*** Excerpted records

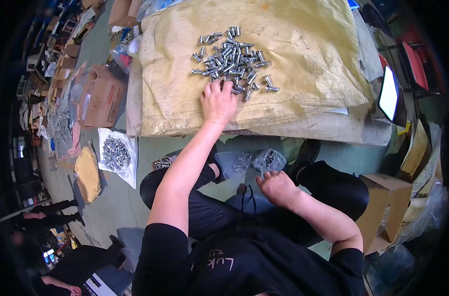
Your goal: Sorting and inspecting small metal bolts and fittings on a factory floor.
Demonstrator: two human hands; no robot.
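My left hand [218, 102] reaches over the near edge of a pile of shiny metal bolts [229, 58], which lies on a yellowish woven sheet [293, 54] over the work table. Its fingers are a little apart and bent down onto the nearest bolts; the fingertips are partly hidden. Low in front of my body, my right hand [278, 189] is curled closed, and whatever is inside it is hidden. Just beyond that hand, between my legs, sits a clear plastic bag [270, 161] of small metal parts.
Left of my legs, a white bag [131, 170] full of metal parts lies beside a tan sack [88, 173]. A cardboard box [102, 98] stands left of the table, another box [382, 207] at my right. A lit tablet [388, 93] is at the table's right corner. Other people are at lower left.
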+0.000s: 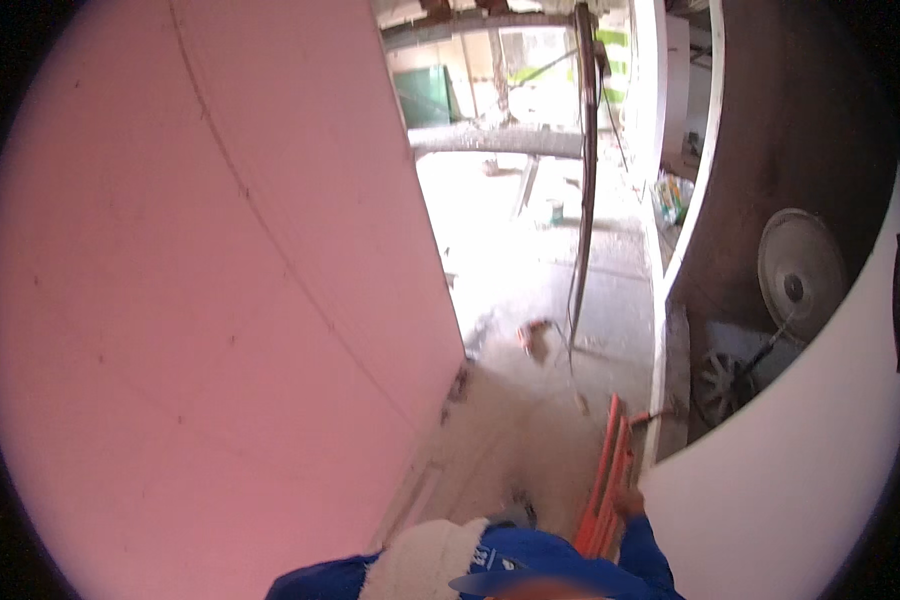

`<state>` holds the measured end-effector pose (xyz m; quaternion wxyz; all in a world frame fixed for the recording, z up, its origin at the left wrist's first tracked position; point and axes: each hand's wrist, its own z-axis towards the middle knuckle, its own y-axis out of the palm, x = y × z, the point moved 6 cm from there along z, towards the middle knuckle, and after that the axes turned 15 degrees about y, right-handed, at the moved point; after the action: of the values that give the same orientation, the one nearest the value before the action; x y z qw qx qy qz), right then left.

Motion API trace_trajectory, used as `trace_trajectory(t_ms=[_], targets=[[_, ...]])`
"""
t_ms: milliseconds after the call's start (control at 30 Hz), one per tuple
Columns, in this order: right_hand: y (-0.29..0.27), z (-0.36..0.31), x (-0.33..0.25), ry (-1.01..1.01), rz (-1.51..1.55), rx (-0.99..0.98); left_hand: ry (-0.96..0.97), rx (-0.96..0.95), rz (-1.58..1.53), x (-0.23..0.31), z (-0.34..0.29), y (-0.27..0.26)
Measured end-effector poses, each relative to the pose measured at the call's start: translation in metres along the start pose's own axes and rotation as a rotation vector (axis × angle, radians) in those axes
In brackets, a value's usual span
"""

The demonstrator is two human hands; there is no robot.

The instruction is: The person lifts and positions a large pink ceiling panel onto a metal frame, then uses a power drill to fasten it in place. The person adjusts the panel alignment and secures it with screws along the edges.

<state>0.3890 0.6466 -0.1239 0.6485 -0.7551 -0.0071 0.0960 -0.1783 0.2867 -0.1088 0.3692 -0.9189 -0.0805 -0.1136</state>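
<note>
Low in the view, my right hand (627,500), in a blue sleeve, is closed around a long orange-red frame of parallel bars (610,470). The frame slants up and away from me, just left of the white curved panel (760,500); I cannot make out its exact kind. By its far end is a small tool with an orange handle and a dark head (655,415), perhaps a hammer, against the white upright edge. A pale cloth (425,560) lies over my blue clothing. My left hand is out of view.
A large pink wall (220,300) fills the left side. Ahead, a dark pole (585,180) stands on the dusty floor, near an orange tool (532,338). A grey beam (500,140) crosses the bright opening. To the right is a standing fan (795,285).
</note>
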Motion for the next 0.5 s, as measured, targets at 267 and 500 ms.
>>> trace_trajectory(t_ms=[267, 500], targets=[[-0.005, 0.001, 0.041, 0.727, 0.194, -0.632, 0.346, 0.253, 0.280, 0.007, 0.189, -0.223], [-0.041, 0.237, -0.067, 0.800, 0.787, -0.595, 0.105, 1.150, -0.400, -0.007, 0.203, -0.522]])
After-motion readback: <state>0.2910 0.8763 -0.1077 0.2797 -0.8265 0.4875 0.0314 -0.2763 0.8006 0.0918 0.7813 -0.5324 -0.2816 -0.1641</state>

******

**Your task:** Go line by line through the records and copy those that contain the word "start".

**Exercise result:**
t_ms: milliseconds after the call's start (control at 30 Hz), one per tuple
Measured end-effector poses, each relative to the pose measured at the call's start: translation in metres along the start pose's own axes and rotation as a rotation vector (axis × angle, radians) in those axes

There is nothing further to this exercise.